* DESCRIPTION OF THE TASK *
Where a picture appears, leave it out, and transcribe all the lines below exactly.

* SOURCE DATA *
========================

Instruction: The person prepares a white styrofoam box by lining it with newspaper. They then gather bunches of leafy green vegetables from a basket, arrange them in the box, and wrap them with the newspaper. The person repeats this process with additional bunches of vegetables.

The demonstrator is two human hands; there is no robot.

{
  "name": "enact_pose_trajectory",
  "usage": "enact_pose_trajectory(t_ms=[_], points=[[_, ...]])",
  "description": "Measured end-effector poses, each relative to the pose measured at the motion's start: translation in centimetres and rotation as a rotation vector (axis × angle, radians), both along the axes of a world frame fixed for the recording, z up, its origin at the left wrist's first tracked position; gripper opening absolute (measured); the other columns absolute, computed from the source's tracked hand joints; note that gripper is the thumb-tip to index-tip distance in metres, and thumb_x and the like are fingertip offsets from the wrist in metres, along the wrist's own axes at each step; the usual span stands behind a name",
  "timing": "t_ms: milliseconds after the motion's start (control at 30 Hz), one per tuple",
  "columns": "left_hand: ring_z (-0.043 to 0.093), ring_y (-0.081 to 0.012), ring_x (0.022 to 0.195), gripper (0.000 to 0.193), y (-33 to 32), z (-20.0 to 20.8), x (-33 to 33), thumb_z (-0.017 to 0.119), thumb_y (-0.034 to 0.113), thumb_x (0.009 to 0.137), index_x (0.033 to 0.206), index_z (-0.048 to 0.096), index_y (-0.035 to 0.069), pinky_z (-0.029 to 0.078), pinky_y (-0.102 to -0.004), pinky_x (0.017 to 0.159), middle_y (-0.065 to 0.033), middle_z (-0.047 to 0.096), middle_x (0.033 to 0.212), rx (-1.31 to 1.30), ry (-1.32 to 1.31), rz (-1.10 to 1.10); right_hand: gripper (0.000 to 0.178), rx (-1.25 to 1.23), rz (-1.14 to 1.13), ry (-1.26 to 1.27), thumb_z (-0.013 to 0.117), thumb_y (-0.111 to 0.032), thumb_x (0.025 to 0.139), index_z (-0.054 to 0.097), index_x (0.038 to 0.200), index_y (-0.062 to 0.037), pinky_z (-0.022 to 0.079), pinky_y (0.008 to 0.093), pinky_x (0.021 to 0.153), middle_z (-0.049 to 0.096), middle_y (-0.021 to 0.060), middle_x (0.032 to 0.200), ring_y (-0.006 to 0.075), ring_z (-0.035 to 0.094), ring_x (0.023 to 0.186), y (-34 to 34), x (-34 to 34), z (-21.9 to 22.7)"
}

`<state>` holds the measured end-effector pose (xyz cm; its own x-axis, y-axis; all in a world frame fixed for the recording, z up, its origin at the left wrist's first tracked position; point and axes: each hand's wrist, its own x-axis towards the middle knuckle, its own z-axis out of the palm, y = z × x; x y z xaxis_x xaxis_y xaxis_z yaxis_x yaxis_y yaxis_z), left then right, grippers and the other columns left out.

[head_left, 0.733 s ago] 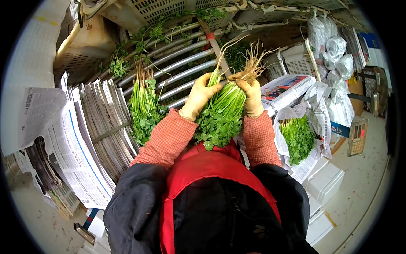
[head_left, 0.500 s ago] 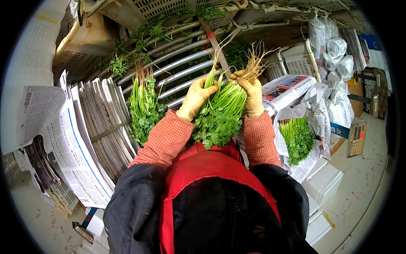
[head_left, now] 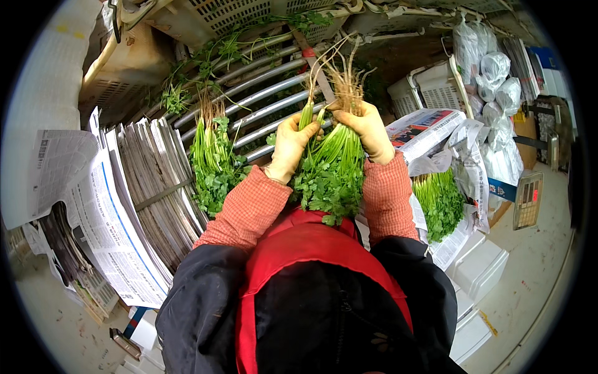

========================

* ANSWER SECTION *
Instruction: The person prepares a white styrofoam box by lining it with newspaper. They then gather bunches of leafy green vegetables from a basket, arrange them in the box, and wrap them with the newspaper. The person repeats this process with additional bunches of vegetables.

The demonstrator is two human hands; there is no robot.

{
  "name": "enact_pose_trajectory",
  "usage": "enact_pose_trajectory(t_ms=[_], points=[[_, ...]])",
  "description": "Measured end-effector poses, each relative to the pose measured at the motion's start: translation in centimetres and rotation as a rotation vector (axis × angle, radians), both along the axes of a world frame fixed for the recording, z up, its origin at the left wrist's first tracked position; gripper opening absolute (measured); the other columns absolute, computed from the source's tracked hand joints; note that gripper is the thumb-tip to index-tip distance in metres, and thumb_x and the like are fingertip offsets from the wrist in metres, along the wrist's own axes at each step; the usual span stands behind a name",
  "timing": "t_ms: milliseconds after the motion's start (control at 30 Hz), one per tuple",
  "columns": "left_hand: ring_z (-0.043 to 0.093), ring_y (-0.081 to 0.012), ring_x (0.022 to 0.195), gripper (0.000 to 0.193), y (-33 to 32), z (-20.0 to 20.8), x (-33 to 33), thumb_z (-0.017 to 0.119), thumb_y (-0.034 to 0.113), thumb_x (0.009 to 0.137), index_x (0.033 to 0.206), index_z (-0.048 to 0.096), index_y (-0.035 to 0.069), pinky_z (-0.029 to 0.078), pinky_y (-0.102 to -0.004), pinky_x (0.017 to 0.159), middle_y (-0.065 to 0.033), middle_z (-0.047 to 0.096), middle_x (0.033 to 0.212), rx (-1.31 to 1.30), ry (-1.32 to 1.31), rz (-1.10 to 1.10); right_hand: gripper (0.000 to 0.178), rx (-1.25 to 1.23), rz (-1.14 to 1.13), ry (-1.26 to 1.27), thumb_z (-0.013 to 0.117), thumb_y (-0.111 to 0.032), thumb_x (0.025 to 0.139), index_z (-0.054 to 0.097), index_x (0.038 to 0.200), index_y (-0.062 to 0.037), pinky_z (-0.022 to 0.079), pinky_y (0.008 to 0.093), pinky_x (0.021 to 0.153), middle_z (-0.049 to 0.096), middle_y (-0.021 to 0.060), middle_x (0.032 to 0.200), ring_y (-0.006 to 0.075), ring_z (-0.035 to 0.094), ring_x (0.023 to 0.186), y (-34 to 34), x (-34 to 34), z (-21.9 to 22.7)"
}

`<state>` holds the measured end-effector pose (xyz cm; its own x-axis, y-axis; all in a world frame fixed for the recording, z up, its origin at the left wrist's first tracked position; point and axes: each hand's wrist, its own x-axis towards the middle knuckle, its own z-axis out of the palm, y = z × x; x y z xaxis_x xaxis_y xaxis_z yaxis_x yaxis_y yaxis_z), left then right, grippers and the other columns left out.

[head_left, 0.733 s ago] 
[head_left, 0.500 s ago] 
[head_left, now] 

The given output is complete.